[Data excerpts]

----------

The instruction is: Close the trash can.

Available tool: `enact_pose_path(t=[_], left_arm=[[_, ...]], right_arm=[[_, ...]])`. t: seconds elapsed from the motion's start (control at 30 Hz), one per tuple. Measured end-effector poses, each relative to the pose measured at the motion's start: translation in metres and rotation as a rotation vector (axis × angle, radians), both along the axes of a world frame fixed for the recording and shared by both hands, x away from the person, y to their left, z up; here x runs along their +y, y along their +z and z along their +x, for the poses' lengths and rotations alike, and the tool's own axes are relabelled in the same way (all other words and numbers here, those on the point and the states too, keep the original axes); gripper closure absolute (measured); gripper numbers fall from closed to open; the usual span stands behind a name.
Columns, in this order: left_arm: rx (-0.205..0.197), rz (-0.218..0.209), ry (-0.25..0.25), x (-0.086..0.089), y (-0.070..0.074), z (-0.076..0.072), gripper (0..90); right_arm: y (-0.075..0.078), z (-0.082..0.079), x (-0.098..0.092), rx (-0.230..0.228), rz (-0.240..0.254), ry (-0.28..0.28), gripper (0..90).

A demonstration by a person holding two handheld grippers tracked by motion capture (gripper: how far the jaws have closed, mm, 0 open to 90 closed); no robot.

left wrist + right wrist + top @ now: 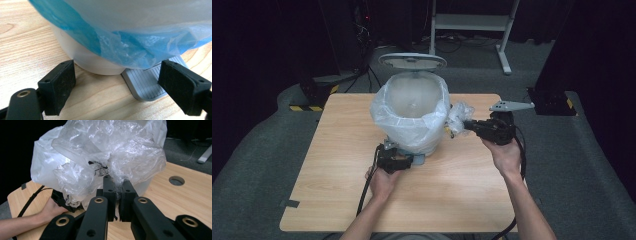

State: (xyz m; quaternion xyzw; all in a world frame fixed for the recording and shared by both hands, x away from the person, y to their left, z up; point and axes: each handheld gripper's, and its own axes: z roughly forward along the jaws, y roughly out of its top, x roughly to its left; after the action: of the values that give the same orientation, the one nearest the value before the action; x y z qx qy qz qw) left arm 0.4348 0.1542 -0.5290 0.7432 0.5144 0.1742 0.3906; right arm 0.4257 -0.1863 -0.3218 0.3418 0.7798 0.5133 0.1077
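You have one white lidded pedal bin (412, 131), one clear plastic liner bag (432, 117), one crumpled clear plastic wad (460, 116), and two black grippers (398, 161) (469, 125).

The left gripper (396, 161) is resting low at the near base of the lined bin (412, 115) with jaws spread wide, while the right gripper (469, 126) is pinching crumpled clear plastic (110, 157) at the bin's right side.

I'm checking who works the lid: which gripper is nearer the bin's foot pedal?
Left. The left gripper sits low at the bin's base, open jaws either side of the grey pedal. The right gripper is higher, at the bin's far side, shut on crumpled plastic.
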Motion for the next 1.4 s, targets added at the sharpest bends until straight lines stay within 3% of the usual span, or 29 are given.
enact_pose_path(t=[0.57,1.4], left_arm=[[0.001,-0.002,0.000,0.000,0.000,0.000,14.6],[0.001,0.004,-0.002,0.000,0.000,0.000,14.6]], right_arm=[[0.026,0.018,0.014,-0.008,0.040,0.022,85.9],[0.040,0.049,0.045,0.003,0.039,0.039,85.9]])
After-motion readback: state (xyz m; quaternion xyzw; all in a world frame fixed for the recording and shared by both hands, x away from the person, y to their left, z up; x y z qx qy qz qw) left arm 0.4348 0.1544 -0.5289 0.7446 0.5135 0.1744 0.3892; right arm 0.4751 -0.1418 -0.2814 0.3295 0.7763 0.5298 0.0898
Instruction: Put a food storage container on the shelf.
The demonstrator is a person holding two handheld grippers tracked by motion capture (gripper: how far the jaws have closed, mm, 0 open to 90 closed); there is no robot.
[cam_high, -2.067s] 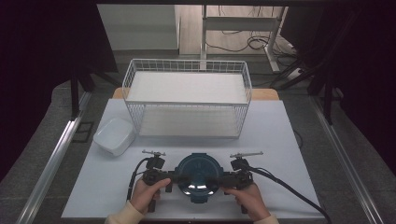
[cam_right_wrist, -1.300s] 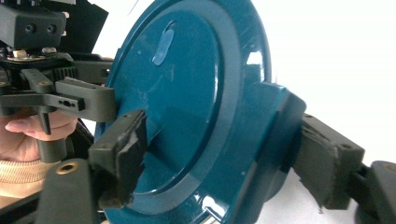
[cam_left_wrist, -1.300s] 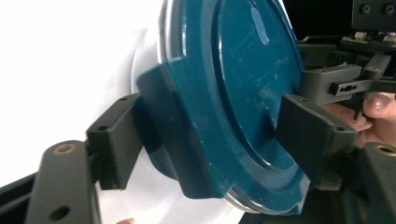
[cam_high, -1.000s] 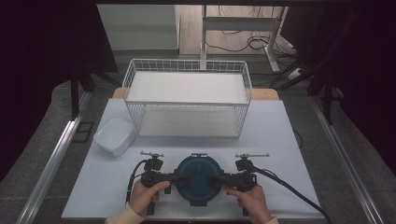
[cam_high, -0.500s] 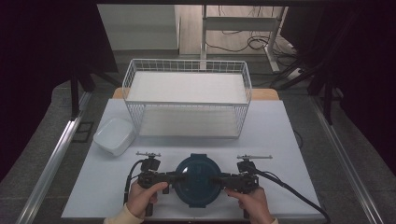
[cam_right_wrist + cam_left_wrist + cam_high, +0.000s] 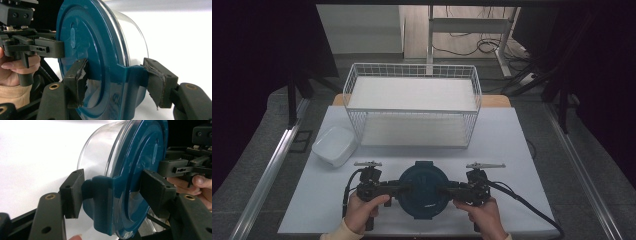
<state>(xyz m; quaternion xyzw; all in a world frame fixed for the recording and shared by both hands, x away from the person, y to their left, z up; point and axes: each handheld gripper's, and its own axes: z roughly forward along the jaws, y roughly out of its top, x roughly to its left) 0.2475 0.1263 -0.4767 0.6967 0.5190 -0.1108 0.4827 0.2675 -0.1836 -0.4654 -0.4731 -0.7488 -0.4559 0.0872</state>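
Note:
A round clear glass container with a dark teal lid (image 6: 424, 192) hangs level over the near part of the white table (image 6: 512, 150), held between both grippers. My left gripper (image 6: 404, 189) grips its left rim and my right gripper (image 6: 447, 190) its right rim. In the left gripper view the jaws (image 6: 115, 191) clamp the lid's side tab (image 6: 100, 202), one pad under the tab and one on the lid's top. The right gripper (image 6: 118, 80) view shows the same hold on the opposite tab (image 6: 132, 75). Both pairs of jaws have just been closing on these tabs.
A white wire basket (image 6: 412, 111) stands across the back of the table. A white lidded box (image 6: 333, 145) sits to the left of its front corner. Metal rails run along both table sides, and cables trail from the grippers to the near right.
The container has come up off the table between the two grippers and looks larger. Both hands have drifted a little toward the near edge.

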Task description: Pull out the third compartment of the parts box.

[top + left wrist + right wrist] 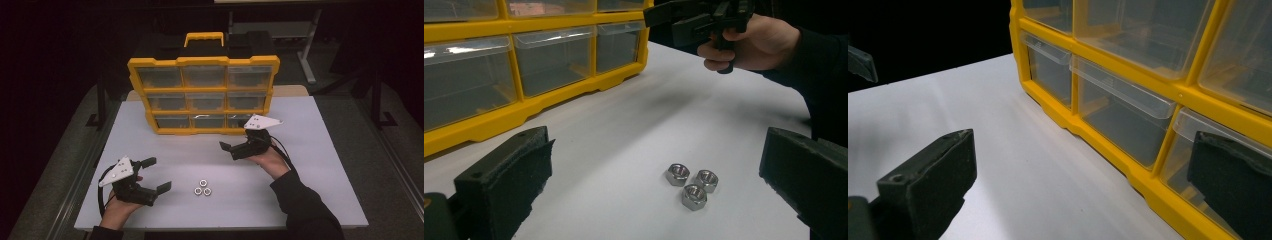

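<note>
So the yellow plastic drawer organiser [204, 95] stands at the back of the white table [310, 165]. Three small steel hex nuts [202, 188] sit clustered near the front, touching each other, well apart from it.

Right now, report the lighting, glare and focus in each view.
High view: dark surroundings, lit white table, three nuts tiny and soft. Left gripper view: nuts sharp with glints, glare on the organizer drawers, near jaws blurred. Right gripper view: black backdrop, drawer fronts reflective, jaws soft.
</note>
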The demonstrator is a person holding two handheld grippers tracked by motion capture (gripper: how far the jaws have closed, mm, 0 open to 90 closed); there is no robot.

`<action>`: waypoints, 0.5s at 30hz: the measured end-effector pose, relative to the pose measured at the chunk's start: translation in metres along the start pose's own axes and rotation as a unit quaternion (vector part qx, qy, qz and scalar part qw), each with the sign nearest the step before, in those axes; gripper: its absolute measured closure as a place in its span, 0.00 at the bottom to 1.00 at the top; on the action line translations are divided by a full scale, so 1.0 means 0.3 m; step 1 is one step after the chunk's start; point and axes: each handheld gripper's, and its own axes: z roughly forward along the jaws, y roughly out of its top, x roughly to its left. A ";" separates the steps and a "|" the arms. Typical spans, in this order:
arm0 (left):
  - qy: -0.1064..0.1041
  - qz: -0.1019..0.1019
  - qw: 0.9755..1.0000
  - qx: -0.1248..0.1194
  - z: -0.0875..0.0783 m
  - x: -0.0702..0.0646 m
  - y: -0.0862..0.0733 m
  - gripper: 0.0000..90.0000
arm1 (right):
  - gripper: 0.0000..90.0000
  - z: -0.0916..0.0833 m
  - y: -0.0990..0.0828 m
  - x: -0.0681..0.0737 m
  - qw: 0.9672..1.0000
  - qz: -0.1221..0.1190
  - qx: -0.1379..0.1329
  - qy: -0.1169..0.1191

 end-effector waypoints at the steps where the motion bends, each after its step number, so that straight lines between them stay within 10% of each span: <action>1: 0.000 -0.001 1.000 -0.001 0.001 0.000 0.000 0.00 | 0.00 0.005 0.001 -0.002 1.000 -0.002 0.000 0.000; 15: 0.001 -0.001 1.000 -0.003 -0.003 0.000 0.001 0.00 | 0.00 0.038 0.022 -0.008 1.000 -0.008 0.000 -0.002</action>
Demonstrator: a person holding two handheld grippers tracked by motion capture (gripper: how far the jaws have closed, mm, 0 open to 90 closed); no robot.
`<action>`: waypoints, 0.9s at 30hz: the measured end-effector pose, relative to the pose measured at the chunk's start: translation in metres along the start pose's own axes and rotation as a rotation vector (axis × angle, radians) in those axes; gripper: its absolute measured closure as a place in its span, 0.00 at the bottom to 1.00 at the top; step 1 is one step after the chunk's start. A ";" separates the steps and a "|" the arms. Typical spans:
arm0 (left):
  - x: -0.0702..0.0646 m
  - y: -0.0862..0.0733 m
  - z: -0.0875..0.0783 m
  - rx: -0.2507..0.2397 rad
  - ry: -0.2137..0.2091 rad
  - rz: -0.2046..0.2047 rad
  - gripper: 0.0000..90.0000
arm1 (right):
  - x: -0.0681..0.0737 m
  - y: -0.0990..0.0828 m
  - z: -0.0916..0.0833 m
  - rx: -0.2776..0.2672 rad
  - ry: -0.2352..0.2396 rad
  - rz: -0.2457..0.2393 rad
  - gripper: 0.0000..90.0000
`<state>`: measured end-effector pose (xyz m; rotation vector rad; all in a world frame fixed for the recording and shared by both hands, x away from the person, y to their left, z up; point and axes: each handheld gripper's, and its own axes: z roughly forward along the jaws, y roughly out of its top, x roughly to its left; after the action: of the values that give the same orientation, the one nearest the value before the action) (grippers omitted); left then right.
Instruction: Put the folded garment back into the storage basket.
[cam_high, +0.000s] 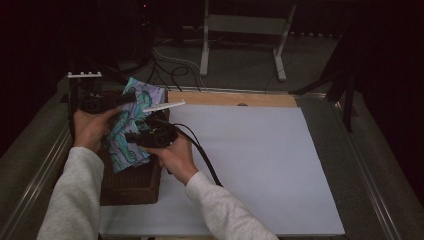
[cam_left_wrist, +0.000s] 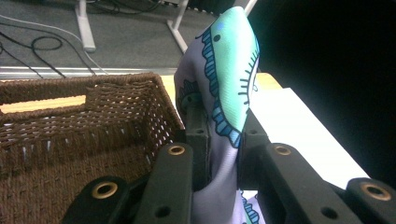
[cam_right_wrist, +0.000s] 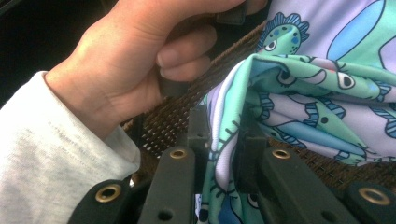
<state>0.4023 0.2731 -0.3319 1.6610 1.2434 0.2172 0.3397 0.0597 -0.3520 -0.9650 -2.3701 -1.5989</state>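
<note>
A white surface (cam_high: 260, 165) with a wooden strip (cam_high: 232, 98) bears a basket (cam_high: 131, 186) in a dark, cabled room, both grippers' jaws pinching the cloth (cam_high: 131, 125).

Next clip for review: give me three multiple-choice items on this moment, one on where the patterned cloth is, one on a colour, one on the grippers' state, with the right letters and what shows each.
1. Where is the patterned cloth?
A. flat on the white board
B. held up over the brown wicker basket at the table's left
C. on the floor

2. What colour is the cloth mainly?
A. red and black
B. plain white
C. mint green and lilac with blue outlines

3. How do the left gripper and the right gripper stand?
A. both closed on the cloth
B. both open and apart from it
C. one open, one closed on the basket

Answers:
1 B: the high view shows the cloth between both hands above the basket, beside the white board.
2 C: both gripper views show those colours.
3 A: in each gripper view the fabric is pinched between the black jaws.
</note>
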 end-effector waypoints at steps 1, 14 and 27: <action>0.000 0.000 0.000 0.001 0.000 0.000 0.89 | 0.000 0.000 0.001 0.000 -0.002 0.001 0.89; 0.008 -0.007 -0.001 0.006 0.014 0.020 0.89 | 0.002 -0.003 0.017 0.008 0.005 0.005 0.89; 0.013 -0.013 -0.001 0.013 0.011 0.036 0.89 | 0.005 -0.005 0.031 0.015 0.009 0.010 0.89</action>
<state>0.3998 0.2834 -0.3465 1.6968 1.2262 0.2415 0.3402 0.0880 -0.3674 -0.9631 -2.3647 -1.5761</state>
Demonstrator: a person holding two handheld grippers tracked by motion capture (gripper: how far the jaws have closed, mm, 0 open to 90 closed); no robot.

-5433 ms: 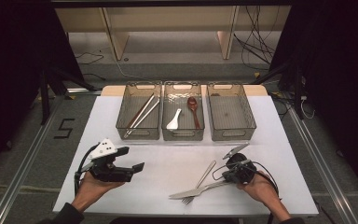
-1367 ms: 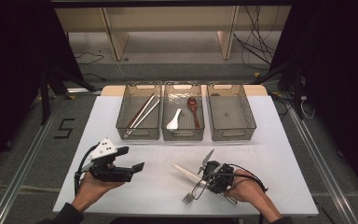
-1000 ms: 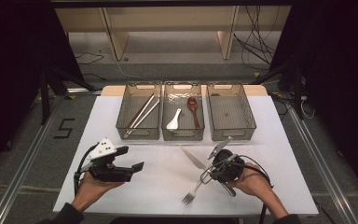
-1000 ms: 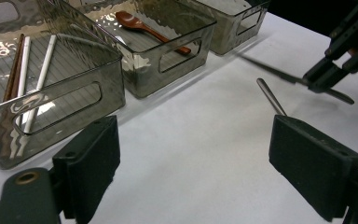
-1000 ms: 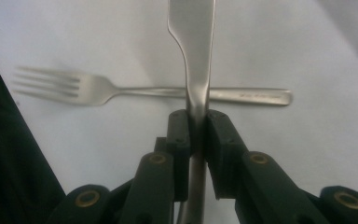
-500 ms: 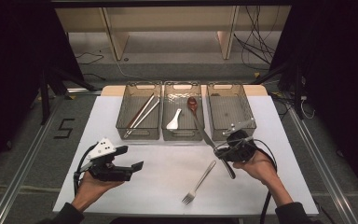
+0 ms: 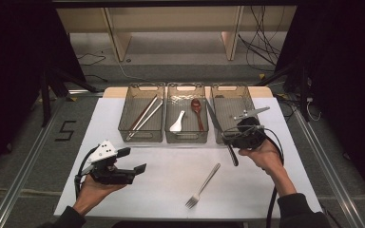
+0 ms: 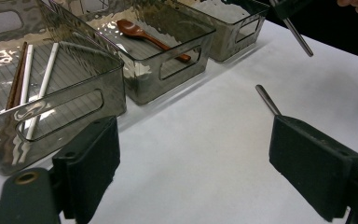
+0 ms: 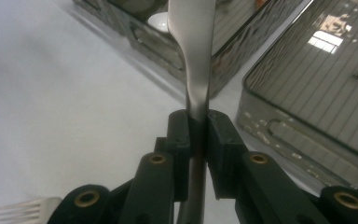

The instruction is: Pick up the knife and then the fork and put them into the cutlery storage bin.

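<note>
The table knife (image 7: 220, 130) is clamped by its handle between the nearly closed jaws of the right gripper (image 7: 237, 137), held clear of the table at the near edge of the right-hand bin (image 7: 230, 92), its blade slanting up and away over the gap between that bin and the middle one. In the right gripper view the pads pinch the metal (image 9: 195, 60) tightly on both sides, with the blade running forward past the bin's rim. The work looks like sorting cutlery into bins, and the step in hand reads as carrying the knife to the right-hand bin, which has nothing in it that can be seen. The next move calls for swinging the long blade fully over that bin's wall, lowering it so the knife lies flat inside, then parting the jaws. The rim between the two bins is the thing to clear; the blade could catch on it or tip into the middle bin.

A fork (image 7: 202, 186) lies on the white table (image 7: 123, 190) nearer the person, likely the next item. The middle bin (image 7: 185, 88) holds a white spoon (image 7: 177, 122) and a brown wooden spoon (image 7: 197, 111); the left bin (image 7: 140, 90) holds chopsticks (image 7: 144, 118). The left gripper (image 7: 135, 161) rests well apart at the table's left, jaws wide and holding nothing
</note>
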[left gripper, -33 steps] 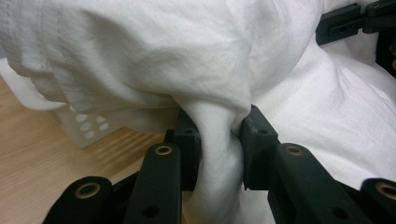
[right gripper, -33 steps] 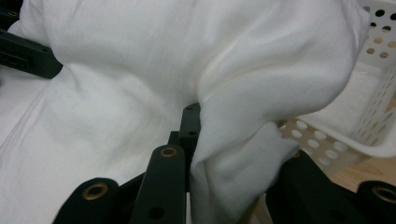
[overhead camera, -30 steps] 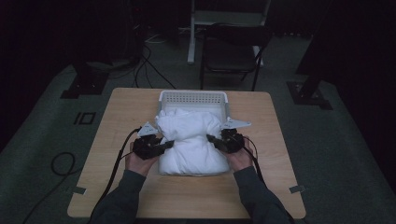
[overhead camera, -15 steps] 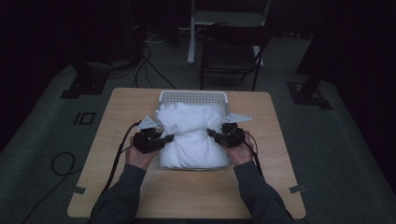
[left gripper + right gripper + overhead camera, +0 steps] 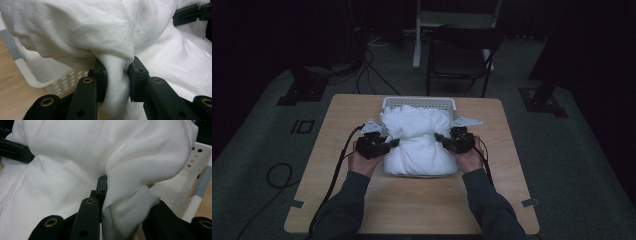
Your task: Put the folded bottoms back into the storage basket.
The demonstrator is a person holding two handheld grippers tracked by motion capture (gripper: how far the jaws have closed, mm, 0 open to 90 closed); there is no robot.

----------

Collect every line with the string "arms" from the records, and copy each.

`<action>`: waypoints, 0.5s at 30hz: the measured end-effector pose, relative to the pose measured at the chunk's start: translation in metres along the start pose's own axes and rotation as a unit quaternion (vector part qx, qy, qz and scalar part qw), each with the sign nearest the step before, in those axes; gripper: its absolute measured closure as a place in its span, 0.00 at the bottom to 1.00 at the top; on the action line translations are divided by a full scale, so 1.0 means 0.3 m; step 1 is one step after the chunk's start; point and axes: each handheld gripper's, and its own axes: z roughly forward along the jaws, y roughly out of its top, x roughly to its left. A ";" separates the steps and a "|" the arms. Typical spans, in this order:
`<action>`: waypoints, 0.9s at 30hz: the measured end-effector pose, relative to the pose measured at the chunk's start: translation in metres along the start pose's own axes and rotation as a rotation vector (axis × angle, radians) in those axes; gripper: its absolute measured closure as a place in its span, 0.00 at the bottom to 1.00 at the top; step 1 is one step after the chunk's start. A ";" separates the steps and a "|" the arms. Typical spans:

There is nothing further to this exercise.